1.051.920 Minuten
Eine Liebe zwischen uns
1.051.920. Die Anzahl der Minuten, in denen er ihr Herz eingenommen und sich rücksichtslos dort ausgebreitet hatte. Und nun verblieb nur der Rest dessen, was er hinterlassen hatte. Ein schwarzes Nichts. Die Blutspuren des grausamen Kampfes ihres Inneren. Und sie blieben als Narbe zurück.
Sie schloss die Augen, presste die zitternden Fingerspitzen aneinander.
Ich kann ihn kaum ansehen, schrie eine Stimme in ihr. Doch eine andere, noch lautere Stimme sehnte sich danach. Nach
seinen dunklen Augen, dem Lächeln, dass ihr Herz so lange hat höherschlagen lassen. Nun brachte der Gedanke sie ins Wanken, ließ sie wimmernd zurück. Die Fingerspitzen bohrten sich weiter in die nackte Haut. „Ellie“. Die tiefe, raunende Stimme schoss durch ihre Glieder, wie ein Fegefeuer und verbrannte alles mit sich. Vollkommen dehydriert schnappte sie nach Luft und öffnete die Augen. Sein Blick traf ihren. „Ellie“, raunte er ein weiteres Mal, doch es war noch eindringlicher. „Ich liebe dich“, entfloh es seinen Lippen, fast lautlos. Tränen liefen die Wangen hinunter, doch er erstickte sie sofort mit dem Handrücken. „Es tut mir so leid“. Dann verstummte er wieder.
Es tut mir so leid.
Die gebrochenen Worte halten in ihren Gedanken wieder. Sie versuchte rational zu reagieren, doch konnte sie ihren Schmerz kaum zurückhalten. Sie liebte ihn. Wenn sie ausdrücken sollte, wie Liebe sich anzufühlen vermag, dann durch ihn. Sie kannte ihn schon so lange. 1.051.920 Minuten, rann es durch ihre Gedanken. So lange schlug ihr Herz schon für ihn. Sollte nun alles der Vergangenheit angehören?
Sie wagte es kaum, öffnete sie doch die Augen und suchte nach seinem Blick. Er kam ihr plötzlich so fremd vor. Die
dunklen Schatten unter den Augen, das
krause Haar. Ein Seufzer entfloh ihr.„
Ich kann nicht…“,doch bevor sie weitersprechen konnte, entglitt ihr die Stimme. Sie senkte den Kopf, die Augen noch immer geschlossen.
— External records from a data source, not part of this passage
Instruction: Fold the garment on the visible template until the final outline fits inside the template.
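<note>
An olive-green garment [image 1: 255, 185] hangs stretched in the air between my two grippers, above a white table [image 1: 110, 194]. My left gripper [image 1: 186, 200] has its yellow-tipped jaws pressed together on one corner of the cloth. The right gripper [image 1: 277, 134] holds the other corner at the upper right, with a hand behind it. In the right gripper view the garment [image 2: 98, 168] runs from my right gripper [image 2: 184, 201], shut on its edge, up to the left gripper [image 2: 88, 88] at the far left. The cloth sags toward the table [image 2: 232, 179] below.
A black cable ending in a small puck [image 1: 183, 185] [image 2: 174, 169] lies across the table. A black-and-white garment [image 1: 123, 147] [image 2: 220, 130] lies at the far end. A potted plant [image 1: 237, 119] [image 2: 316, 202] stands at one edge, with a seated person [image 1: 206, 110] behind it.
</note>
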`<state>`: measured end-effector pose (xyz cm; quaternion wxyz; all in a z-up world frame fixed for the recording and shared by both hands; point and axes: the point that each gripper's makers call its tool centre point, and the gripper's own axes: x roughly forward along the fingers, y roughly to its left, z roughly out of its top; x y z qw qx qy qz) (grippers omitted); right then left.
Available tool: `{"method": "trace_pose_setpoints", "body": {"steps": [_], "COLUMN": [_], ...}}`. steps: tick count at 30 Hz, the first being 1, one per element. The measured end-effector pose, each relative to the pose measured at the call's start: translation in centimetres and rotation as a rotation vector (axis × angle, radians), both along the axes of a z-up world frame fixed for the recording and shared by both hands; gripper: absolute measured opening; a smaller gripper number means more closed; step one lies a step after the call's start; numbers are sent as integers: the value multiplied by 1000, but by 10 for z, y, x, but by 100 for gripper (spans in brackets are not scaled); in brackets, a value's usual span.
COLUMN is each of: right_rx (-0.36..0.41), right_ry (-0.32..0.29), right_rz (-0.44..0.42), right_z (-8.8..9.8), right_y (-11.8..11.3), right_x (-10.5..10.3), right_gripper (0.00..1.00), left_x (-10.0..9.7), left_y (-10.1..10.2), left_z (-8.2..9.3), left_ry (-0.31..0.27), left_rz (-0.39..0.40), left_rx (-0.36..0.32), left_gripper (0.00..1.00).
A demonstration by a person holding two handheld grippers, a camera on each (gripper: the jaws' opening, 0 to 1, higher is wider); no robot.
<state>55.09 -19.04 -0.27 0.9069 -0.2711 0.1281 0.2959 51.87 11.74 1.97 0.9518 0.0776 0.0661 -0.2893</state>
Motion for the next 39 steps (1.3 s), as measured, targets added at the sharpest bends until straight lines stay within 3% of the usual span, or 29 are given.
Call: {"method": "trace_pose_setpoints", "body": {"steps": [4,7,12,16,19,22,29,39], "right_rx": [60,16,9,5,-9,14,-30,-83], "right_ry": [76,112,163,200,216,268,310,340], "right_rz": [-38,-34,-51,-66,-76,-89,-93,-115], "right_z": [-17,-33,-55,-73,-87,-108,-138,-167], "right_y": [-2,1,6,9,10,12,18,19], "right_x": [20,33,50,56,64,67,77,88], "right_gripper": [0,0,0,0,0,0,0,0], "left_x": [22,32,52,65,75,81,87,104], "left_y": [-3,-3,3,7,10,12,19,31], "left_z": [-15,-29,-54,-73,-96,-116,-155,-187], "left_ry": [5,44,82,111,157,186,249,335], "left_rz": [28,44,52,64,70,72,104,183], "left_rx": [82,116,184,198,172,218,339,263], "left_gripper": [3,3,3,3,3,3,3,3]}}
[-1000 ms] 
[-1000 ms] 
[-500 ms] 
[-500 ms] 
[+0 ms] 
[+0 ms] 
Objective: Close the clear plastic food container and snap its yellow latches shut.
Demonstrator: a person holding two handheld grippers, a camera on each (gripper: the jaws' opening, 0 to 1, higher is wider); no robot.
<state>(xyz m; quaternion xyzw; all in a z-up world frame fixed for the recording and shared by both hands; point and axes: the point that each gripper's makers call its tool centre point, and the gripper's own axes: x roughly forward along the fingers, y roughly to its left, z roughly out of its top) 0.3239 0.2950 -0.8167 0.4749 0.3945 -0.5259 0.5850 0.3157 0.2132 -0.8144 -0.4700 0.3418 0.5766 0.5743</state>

„Bitte siehe mich an“. Das Zittern in seiner Stimme war unverkennbar. Er war kurz vor den Tränen. Für einen Moment wollte sie seine Bitte überhören, aus dieser Situation fliehen. Es tat einfach zu sehr weh. Doch sie folgte der inneren Stimme und sah auf.
Seine Hand wanderte vorsichtig in ihre Richtung und strich eine lose Strähne ihres welligen Haares hinter das Ohr. Sie wendete den Blick ab. Doch das ließ ihn
nicht zurückschrecken. Sein Gesicht näherte sich ihrem, näher und näher – bis nur noch wenige Millimeter die Lippen voneinander trennten. Ihre Atmung war schnell, der Puls stieg.
„Was tust du da?“. Sie war verwirrt, schmerzerfüllt und sehnsüchtig nach seiner Zuneigung. Doch sie durfte nicht schwach werden. Mit all der Vernunft, die sie sich noch zutrug, wich sie nach hinten aus, die Lippen entfernten sich wieder voneinander.
„Du hast mich gebrochen“. Die lauteste Stimme in ihr schrie, wehrte sich gegen das, was aus ihr heraustrat. Doch sie wusste, dass es das Richtige war. „Du hast uns zerbrochen. Und die Narben
bleiben ewig.“
Sie wendete sich von ihm ab, mied seinen suchenden Blick. Und sie drehte sich nicht mehr zu ihm um.
Die Minuten des Lebens sind nicht verloren, dachte sie. Nicht verloren, nur weil sie einmal vergangen sind. Sie bleiben ein Teil dessen, was ich sein werde.